While the future of estate and gift-tax policy is uncertain, given the expiration of the Tax Cuts and Jobs Act (TCJA) at the end of 2025, there are important actions to consider now before the end of the year.
Sound estate planning involves much more than planning for potential taxes. For instance, this might include efficient transfer of wealth to heirs, addressing certain risks and satisfying philanthropic goals.
With family gatherings on the calendar in the final weeks of the year, it may be an opportune time to talk about legacy planning with family members and chart a plan for the future.
As year-end approaches, here are several strategies for investors to consider.
Create a “road map” document
Create a road map document to help family members navigate documents and legacy plans in case of an unforeseen event or death. Family members will need to locate investment accounts, key documents, important contacts, online passwords and specific instructions on how to proceed. Creating a document that outlines this information for family members may be a good place to start. Consider consulting a financial advisor for guidance on preparing heirs. (See our “Heir preparation packet”).
Review beneficiary designations and other considerations
Review and update plans and documents, including beneficiary designations on retirement accounts, life insurance policies and annuities. Consider a revocable trust to help heirs avoid probate. In case of incapacitation or a health-related issue, documents such as powers of attorney, health care proxies and living wills are critically important for health- and financial-related decisions.
Use it or lose it: The annual gift-tax exclusion
Year-end provides an opportunity to review existing estate plans and consider gifting strategies. The annual gift-tax exclusion for individuals in 2024 is $18,000. To avoid utilizing a portion of the lifetime gift- and estate-tax exclusion (over $13 million for 2024), annual gifts can be made to as many recipients as desired as long as each gift doesn’t exceed $18,000 (or $36,000 for married couples electing split gifts). For gifts exceeding the annual limit or when making a split gift with a spouse, a gift tax return is required.

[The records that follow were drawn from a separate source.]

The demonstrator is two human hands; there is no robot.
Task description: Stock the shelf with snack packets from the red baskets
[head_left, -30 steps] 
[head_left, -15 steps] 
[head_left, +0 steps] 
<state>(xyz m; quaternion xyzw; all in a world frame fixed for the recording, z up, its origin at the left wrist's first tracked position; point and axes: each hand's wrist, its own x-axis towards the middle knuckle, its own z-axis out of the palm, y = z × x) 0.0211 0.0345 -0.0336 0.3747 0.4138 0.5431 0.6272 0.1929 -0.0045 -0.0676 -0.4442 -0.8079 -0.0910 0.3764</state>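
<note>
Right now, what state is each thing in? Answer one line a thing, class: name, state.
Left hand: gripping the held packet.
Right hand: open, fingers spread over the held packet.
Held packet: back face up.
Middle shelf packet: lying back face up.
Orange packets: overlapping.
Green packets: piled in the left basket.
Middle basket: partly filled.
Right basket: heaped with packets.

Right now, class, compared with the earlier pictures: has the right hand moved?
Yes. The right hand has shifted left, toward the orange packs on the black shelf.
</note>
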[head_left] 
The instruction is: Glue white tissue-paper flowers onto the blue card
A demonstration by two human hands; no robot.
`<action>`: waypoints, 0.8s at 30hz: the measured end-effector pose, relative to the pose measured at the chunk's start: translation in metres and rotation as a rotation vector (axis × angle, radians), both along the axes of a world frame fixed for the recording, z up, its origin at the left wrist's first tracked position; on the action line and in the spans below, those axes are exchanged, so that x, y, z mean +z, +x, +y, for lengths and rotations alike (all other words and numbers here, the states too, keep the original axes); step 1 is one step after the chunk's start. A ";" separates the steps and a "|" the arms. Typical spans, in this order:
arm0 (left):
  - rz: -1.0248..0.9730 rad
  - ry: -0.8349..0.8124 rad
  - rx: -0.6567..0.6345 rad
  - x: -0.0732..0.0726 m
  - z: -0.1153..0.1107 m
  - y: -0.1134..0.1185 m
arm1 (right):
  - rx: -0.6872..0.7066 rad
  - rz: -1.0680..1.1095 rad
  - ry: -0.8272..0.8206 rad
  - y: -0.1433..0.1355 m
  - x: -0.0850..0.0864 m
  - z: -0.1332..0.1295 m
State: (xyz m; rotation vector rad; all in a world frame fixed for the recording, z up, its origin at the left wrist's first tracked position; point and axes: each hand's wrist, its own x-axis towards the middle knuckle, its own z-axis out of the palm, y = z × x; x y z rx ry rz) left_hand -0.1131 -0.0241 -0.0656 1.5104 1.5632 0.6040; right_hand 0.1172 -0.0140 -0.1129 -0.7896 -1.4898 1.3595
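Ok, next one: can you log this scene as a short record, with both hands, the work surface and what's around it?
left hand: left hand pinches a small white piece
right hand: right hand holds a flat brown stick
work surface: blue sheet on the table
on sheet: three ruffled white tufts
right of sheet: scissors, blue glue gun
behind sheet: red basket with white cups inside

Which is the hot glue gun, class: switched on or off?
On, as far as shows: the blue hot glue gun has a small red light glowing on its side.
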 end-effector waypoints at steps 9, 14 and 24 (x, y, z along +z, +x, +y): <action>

Consider whether large lifetime gifts make sense
The large lifetime exclusion for gifts and estates allows higher-net-worth families many options on sheltering their net worth from federal gift and estate taxes. However, due to the expiration of the TCJA at the end of 2025, the lifetime exclusion figure is scheduled to be reduced in half. While the risk of an expiration of the current estate and gift tax laws is lower given the results of the election, those with potentially large estates should consult with a qualified estate planning attorney. For example, does it make sense to gift assets now to remove them from an estate or pass them to heirs at death and potentially benefit from stepped-up cost basis. Here’s a chart that highlights some considerations:
Use 529 plans to fund education for family members
Before the end of the year, consider gifts into 529 plans utilizing the annual gift-tax exclusion of $18,000. There is also a special 529-plan exclusion that allows five years’ worth of gifts—up to $90,000, or $180,000 for married couples—to be contributed at once, provided that no other gifts are made within the next five-year period. Another option would be to contribute the annual exclusion ($18,000 or $36,000 for couples) into a 529 before the end of the year and then early in 2025 make a large contribution representing five years' worth of gifts. By taking this action you have essentially front-loaded six years' worth of gifts into a 529 in a relatively short period of time.
For federal financial aid purposes, funding a 529 plan may make sense. The federal financial aid calculation treats 529 plans owned by parents more favorably than assets owned by the student (for example, in a custodial minor account). There is an added benefit for non-parents such as grandparents who own 529s. These accounts are not currently factored as assets for determining federal financial aid under the FAFSA process. In addition, recent changes to the FAFSA form do not include distributions from grandparent-owned (and other non-parent-owned accounts) in the income test portion of the FAFSA form. See our article, “Reasons why a grandparent-owned 529 may make sense.”
Lastly, recent tax law changes allow 529 account owners to withdraw $10,000 for K–12 tuition expenses and $10,000 to repay student loans and allow distributions for qualified apprenticeship programs. (Distributions for K–12 expenses are free from federal income taxes if taken after December 31, 2017. Earnings may be subject to state income taxes in certain states.)
Plan for the 10-year rule
In late 2019, Congress passed the SECURE Act, which eliminated the “stretch” option on distributions from most inherited retirement accounts inherited by non-spouses. Under the new rules, most non-spouse beneficiaries are required to fully distribute inherited account balances by the end of the 10th year following the year the account owner dies. As a result, from a tax perspective, retirement accounts may not be as beneficial to all heirs. Those with large 401(k)s or IRAs may want to review their overall estate plan and consider leaving a greater share of non-retirement assets to higher-income heirs. For example, consider proceeds from a life insurance trust or real estate that may benefit from a step-up in cost basis at death when transferred. See our education piece, “Distribution planning under the SECURE Act.”